§ Task details:
Word for word, the listing below should be printed again.

§ Input data:
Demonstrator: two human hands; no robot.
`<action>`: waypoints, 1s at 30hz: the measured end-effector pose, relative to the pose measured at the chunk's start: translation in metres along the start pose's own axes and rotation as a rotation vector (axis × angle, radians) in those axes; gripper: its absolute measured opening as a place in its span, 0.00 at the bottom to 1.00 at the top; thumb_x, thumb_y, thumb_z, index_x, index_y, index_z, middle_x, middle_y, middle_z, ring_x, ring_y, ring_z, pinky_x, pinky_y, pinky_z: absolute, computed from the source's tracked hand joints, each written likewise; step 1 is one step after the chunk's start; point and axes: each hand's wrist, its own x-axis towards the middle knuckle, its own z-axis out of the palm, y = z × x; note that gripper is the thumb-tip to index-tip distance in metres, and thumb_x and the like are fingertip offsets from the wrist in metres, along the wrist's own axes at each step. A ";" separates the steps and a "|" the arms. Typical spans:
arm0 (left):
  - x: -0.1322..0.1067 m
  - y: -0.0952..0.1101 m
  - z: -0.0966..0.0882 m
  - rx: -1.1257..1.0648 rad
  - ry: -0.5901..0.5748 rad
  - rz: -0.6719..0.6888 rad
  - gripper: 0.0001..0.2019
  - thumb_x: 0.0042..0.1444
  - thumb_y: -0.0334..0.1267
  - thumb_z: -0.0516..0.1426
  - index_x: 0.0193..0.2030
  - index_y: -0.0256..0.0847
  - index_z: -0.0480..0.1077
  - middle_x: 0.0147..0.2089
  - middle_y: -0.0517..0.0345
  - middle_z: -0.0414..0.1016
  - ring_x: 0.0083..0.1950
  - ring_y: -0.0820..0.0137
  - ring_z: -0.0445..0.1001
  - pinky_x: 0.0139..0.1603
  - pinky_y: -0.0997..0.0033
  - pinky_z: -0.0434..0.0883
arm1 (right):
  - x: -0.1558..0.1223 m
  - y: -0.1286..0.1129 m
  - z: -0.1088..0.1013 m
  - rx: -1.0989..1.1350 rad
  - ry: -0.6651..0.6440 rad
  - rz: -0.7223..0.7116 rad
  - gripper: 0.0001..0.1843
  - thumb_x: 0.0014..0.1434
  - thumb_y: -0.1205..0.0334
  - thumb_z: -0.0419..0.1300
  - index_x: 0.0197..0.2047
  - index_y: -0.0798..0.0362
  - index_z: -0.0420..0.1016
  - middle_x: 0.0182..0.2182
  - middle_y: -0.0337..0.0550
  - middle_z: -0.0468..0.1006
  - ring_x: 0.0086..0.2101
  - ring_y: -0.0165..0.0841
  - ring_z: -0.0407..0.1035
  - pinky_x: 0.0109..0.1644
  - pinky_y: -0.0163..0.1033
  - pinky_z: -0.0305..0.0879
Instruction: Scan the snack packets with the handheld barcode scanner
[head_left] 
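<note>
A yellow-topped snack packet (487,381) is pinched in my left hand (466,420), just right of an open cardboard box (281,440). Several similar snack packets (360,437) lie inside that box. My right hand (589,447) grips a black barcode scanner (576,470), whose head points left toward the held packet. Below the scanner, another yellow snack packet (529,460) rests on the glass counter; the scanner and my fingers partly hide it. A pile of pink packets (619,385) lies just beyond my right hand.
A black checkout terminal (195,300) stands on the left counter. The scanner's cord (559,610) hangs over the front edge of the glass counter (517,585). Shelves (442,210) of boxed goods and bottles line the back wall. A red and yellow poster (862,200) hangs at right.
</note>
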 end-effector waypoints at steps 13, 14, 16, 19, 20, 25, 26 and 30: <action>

§ Solution to this problem:
Demonstrator: two human hands; no robot.
`<action>`: waypoints, 1s at 30hz: the measured end-effector pose, relative to the pose measured at the chunk's start: translation in metres along the start pose's own axes and rotation as a rotation vector (axis × angle, radians) in those axes; gripper: its absolute measured opening as a place in its span, 0.00 at the bottom to 1.00 at the top; thumb_x, thumb_y, thumb_z, index_x, index_y, index_z, middle_x, middle_y, middle_z, ring_x, ring_y, ring_z, pinky_x, pinky_y, pinky_z: absolute, computed from the source's tracked hand joints, each written likewise; step 1 is one step after the chunk's start; point and axes: each hand's wrist, its own x-axis towards the middle knuckle, its own z-axis out of the palm, y = z × x; note that gripper is the thumb-tip to index-tip distance in metres, and thumb_x and the like are fingertip offsets from the wrist in metres, along the wrist's own axes at each step. A ";" separates the steps and a "|" the arms. Typical spans:
arm0 (left):
  - x: -0.1322..0.1067 m
  - y: -0.0952..0.1101 m
  - z: -0.0966..0.0882 m
  - rx: -1.1257..1.0648 rad
  - ry: -0.5901..0.5748 rad
  - rz: -0.6719..0.6888 rad
  - gripper: 0.0001..0.2019
  - thumb_x: 0.0042..0.1444
  - thumb_y: -0.0334..0.1267
  - thumb_z: -0.0516..0.1426
  - index_x: 0.0193..0.2030
  - index_y: -0.0256..0.0847
  - index_z: -0.0480..0.1077
  - middle_x: 0.0147..0.2089
  - middle_y: -0.0517..0.0345
  - middle_z: -0.0414..0.1016
  - ring_x: 0.0083..0.1950
  - ring_y: -0.0820..0.0137
  - ring_z: -0.0445..0.1001
  - pinky_x: 0.0139..0.1603
  - pinky_y: -0.0997..0.0033
  - pinky_z: -0.0434..0.0883
arm1 (right):
  - x: -0.1558..0.1223 m
  - y: -0.1286..0.1129 m
  - z: -0.1088..0.1013 m
  - rx: -1.0989..1.1350 rad
  - ry: -0.6651..0.6440 rad
  - rz: -0.7223..0.7116 rad
  - gripper: 0.0001..0.1843
  - thumb_x: 0.0014..0.1434
  - thumb_y: -0.1205..0.0334
  - thumb_z: -0.0419..0.1300
  - index_x: 0.0197..0.2047
  - index_y: -0.0798..0.0362
  - index_z: -0.0420..0.1016
  - middle_x: 0.0182..0.2182
  - middle_y: -0.0337..0.0550
  - middle_z: -0.0468..0.1006
  - ring_x: 0.0086..0.2101
  - ring_y: -0.0165..0.0841
  - ring_z: -0.0407..0.1035
  - pinky_x: 0.0109..0.1644
  - pinky_y: -0.0163..0.1033
  - pinky_z: -0.0305..0.0879
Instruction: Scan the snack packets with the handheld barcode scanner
[head_left] 
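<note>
A yellow-topped snack packet (487,381) is pinched in my left hand (466,420), just right of an open cardboard box (281,440). Several similar snack packets (360,437) lie inside that box. My right hand (589,447) grips a black barcode scanner (576,470), whose head points left toward the held packet. Below the scanner, another yellow snack packet (529,460) rests on the glass counter; the scanner and my fingers partly hide it. A pile of pink packets (619,385) lies just beyond my right hand.
A black checkout terminal (195,300) stands on the left counter. The scanner's cord (559,610) hangs over the front edge of the glass counter (517,585). Shelves (442,210) of boxed goods and bottles line the back wall. A red and yellow poster (862,200) hangs at right.
</note>
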 end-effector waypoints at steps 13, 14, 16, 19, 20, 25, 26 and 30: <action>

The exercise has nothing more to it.